Volocity software se realizó como se describió anteriormente [26]. La siguiente ecuación se usó para determinar el factor de forma 3D (relación del área de superficie de una esfera (con el mismo volumen que el objeto dado) al área de superficie del objeto): V0 = volumen del objeto;

gihi-nmn

 

análisis estadístico

Los datos se expresan como medias ± EE, y las comparaciones entre los grupos experimentales se realizaron con el software estadístico SPSS (SPSS, Inc., Chicago, IL) utilizando el análisis de varianza (ANOVA). El método Posthoc Holm-Sidak se utilizó para todas las comparaciones por pares después de las pruebas ANOVA.
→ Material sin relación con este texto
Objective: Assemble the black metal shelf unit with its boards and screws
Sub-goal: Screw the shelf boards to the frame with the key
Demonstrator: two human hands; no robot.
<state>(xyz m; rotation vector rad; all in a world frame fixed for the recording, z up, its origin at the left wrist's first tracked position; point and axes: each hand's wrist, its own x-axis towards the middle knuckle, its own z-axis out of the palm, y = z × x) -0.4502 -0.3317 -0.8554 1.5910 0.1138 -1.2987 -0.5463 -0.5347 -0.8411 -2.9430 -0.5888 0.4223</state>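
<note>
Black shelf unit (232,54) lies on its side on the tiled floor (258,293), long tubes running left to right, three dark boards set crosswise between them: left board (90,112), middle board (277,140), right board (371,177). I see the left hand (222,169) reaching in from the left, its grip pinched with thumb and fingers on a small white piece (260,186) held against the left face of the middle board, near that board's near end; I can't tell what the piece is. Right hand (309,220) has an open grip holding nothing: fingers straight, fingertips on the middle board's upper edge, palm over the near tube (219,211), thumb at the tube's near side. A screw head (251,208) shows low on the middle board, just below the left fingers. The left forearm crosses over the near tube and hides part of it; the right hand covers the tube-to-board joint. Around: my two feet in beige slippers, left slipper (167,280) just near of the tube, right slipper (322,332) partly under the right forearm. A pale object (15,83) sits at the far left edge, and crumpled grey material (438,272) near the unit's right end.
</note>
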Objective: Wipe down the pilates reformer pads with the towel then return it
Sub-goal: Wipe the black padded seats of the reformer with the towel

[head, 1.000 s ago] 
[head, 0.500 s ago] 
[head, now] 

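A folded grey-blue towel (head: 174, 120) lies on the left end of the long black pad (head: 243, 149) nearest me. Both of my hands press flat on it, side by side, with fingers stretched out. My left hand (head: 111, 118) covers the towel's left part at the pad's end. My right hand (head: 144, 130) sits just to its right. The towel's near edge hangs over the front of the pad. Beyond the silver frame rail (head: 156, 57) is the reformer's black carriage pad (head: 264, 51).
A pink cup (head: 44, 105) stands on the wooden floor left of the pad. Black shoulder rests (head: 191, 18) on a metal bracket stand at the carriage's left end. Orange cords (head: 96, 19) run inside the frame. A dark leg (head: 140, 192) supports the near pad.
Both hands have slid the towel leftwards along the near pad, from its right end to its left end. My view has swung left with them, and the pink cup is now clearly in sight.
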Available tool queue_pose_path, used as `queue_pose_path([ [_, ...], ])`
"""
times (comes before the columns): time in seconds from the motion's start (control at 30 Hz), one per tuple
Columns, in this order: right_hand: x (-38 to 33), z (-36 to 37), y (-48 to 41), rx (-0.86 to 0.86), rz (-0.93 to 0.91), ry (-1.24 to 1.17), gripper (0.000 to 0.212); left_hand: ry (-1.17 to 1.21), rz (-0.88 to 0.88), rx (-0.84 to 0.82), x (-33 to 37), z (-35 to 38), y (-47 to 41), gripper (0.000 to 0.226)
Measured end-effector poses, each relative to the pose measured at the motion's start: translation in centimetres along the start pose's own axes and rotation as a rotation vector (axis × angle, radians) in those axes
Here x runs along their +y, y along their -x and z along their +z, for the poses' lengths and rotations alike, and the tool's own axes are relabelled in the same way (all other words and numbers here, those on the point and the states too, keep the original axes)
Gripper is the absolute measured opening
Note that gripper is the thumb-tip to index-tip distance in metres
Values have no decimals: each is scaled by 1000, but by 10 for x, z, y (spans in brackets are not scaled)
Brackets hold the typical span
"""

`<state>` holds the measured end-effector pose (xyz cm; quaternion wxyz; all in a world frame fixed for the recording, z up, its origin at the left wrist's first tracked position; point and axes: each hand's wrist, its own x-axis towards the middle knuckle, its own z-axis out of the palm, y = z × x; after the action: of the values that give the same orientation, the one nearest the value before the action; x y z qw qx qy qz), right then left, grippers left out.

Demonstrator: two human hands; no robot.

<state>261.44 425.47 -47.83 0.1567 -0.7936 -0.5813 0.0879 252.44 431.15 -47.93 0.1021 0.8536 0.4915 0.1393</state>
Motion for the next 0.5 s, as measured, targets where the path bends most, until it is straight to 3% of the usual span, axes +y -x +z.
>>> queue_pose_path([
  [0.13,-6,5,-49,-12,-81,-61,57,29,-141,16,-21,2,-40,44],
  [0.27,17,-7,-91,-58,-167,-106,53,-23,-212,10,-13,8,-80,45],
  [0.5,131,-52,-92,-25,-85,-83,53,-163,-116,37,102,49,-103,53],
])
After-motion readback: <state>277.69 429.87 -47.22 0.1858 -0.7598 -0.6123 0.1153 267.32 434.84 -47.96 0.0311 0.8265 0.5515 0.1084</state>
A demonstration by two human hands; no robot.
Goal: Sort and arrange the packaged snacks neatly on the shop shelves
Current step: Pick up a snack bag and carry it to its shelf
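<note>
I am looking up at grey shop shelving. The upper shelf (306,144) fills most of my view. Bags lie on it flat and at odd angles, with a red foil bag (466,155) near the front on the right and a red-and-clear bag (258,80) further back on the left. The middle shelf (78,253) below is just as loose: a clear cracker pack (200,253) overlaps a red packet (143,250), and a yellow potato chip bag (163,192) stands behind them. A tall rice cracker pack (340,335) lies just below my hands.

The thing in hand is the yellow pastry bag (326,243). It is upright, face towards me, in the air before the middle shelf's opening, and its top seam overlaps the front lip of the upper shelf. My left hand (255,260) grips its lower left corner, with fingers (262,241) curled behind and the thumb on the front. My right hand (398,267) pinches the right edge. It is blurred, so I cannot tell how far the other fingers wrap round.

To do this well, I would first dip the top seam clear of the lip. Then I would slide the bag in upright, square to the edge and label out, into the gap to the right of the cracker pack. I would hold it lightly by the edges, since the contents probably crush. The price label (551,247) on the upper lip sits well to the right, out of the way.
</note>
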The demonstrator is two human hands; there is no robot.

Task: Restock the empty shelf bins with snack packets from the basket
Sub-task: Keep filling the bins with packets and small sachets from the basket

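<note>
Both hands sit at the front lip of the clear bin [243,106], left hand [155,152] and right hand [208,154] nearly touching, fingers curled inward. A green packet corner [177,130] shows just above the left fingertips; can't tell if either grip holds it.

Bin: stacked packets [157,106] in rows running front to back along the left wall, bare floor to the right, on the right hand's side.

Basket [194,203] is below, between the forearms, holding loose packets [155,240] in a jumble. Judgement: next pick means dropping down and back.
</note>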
Se usó la prueba t de Student cuando se analizó la comparación directa de dos grupos (datos de volumen). Se asumió significación a p <>

 

Resultados

El NAD + exógeno revierte las tasas de consumo de oxígeno deficiente (OCR) en un modelo basado en células de toxicidad beta amiloide Las células de neuroblastoma hipocampal N2A se cotransfectaron transitoriamente con construcciones que contienen APP mutante (swe) / PS1 ( Δ E9) y un transactivador de tetraciclina (TTA) como un modelo basado en células de los efectos de la toxicidad amiloide mutante. Las células N2A cotransfectadas (transfectadas) o transfectadas con TTA (control) se preincubaron ± dinucleótido de nicotinamida adenina (NAD +) y se midieron las tasas de consumo de oxígeno (OCR). Las células N2A transfectadas (sin NAD + exógeno; línea de trazos azules) habían disminuido la OCR máxima cuando se las desafió con p- (trifluorometoxi) fenilhidrazona (FCCP) de cianuro de carbonilo desacoplador y piruvato, en comparación con las células de control + NAD + (disminución del 24%; Figura 1, sólido rojo) línea); o células de control sin adición exógena de NAD + (disminución del 18%; Figura 1, línea discontinua roja). Este déficit de OCR (Figura 1, línea discontinua azul) podría mejorarse si existiera NAD + exógeno (aumento del 27%; Figura 1, línea continua azul). Los cultivos de control N2A tuvieron un OCR similar independientemente de la adición de NAD + (Figura 1, línea roja sólida versus línea discontinua roja). Estos experimentos sugieren que las deficiencias en los niveles de NAD + podrían desempeñar un papel en la disfunción respiratoria mitocondrial en ratones transgénicos que expresan esta mutación in vivo [14] y podrían corregirse con NAD + añadido.